- **MATERIAL PROVIDED**
>>>

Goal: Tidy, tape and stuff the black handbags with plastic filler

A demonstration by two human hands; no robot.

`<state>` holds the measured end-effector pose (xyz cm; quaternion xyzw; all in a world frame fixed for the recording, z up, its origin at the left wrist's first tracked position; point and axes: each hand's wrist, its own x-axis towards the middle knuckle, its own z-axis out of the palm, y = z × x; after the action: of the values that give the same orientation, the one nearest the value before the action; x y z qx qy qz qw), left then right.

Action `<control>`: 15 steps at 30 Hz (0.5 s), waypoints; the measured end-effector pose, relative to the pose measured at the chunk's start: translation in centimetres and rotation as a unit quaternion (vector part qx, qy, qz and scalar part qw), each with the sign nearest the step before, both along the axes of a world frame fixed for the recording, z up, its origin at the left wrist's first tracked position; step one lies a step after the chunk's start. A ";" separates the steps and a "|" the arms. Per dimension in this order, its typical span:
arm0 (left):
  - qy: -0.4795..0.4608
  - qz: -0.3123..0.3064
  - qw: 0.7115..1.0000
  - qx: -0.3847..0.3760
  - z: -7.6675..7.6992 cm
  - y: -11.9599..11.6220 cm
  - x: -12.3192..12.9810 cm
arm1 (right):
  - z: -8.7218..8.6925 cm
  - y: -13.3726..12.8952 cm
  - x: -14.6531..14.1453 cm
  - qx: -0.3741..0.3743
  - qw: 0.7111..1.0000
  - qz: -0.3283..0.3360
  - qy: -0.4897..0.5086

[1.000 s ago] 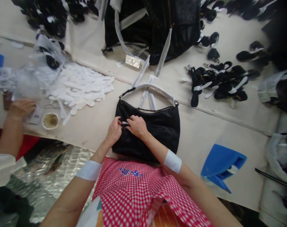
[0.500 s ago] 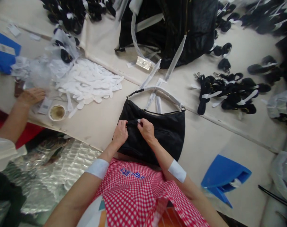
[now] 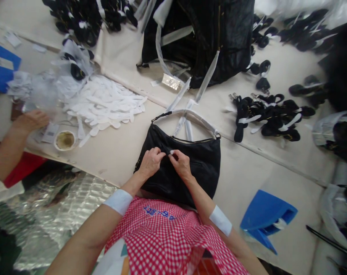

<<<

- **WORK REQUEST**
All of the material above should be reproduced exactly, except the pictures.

- **PROBLEM SOLUTION**
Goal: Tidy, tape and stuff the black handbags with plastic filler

A demonstration by two human hands; no robot.

`<state>` holds the measured end-effector pose (xyz cm; quaternion xyzw; all in a world frame fixed for the recording, z up, its origin at the left wrist's first tracked position; point and axes: each hand's wrist, its own x-axis towards the middle knuckle, its own z-axis out of the palm, y = z × x; after the action: of the values that give the same orientation, the one nearest the value before the action; x y z qx qy qz qw), left then right.

Action `<control>`: 15 steps at 30 Hz (0.5 s), waypoints; the measured end-effector pose, relative to the pose measured at the chunk's start: translation in centimetres and rotation as a unit quaternion (vector part qx, qy, qz and scalar part qw), each with the sign nearest the step before, both along the axes of a world frame fixed for the recording, z up, its origin at the left wrist's first tracked position; step one lies a step after the chunk's start. A ";" separates the steps and a "|" the arms. Per dimension in this order, its typical span:
arm0 (left):
  - qy: -0.4795..0.4608
  - qz: -0.3123..0.3064
  - qw: 0.7115..1.0000
  - qx: -0.3847..0.3760
  - z: -7.6675..7.6992 cm
  - y: -11.9599..11.6220 cm
  - x: -12.3192..12.9810 cm
arm1 (right):
  - z: -8.7218..8.6925 cm
  - y: -13.3726..12.8952 cm
  - x: -14.6531..14.1453 cm
  - qx: -0.3741..0.3743
  - qw: 0.7111..1.0000
  - qz: -0.3283..0.3360
  - qy: -0.4897..0.5086

[1.000 s ago] 
[0.500 s ago] 
[now] 

No more output is expected here.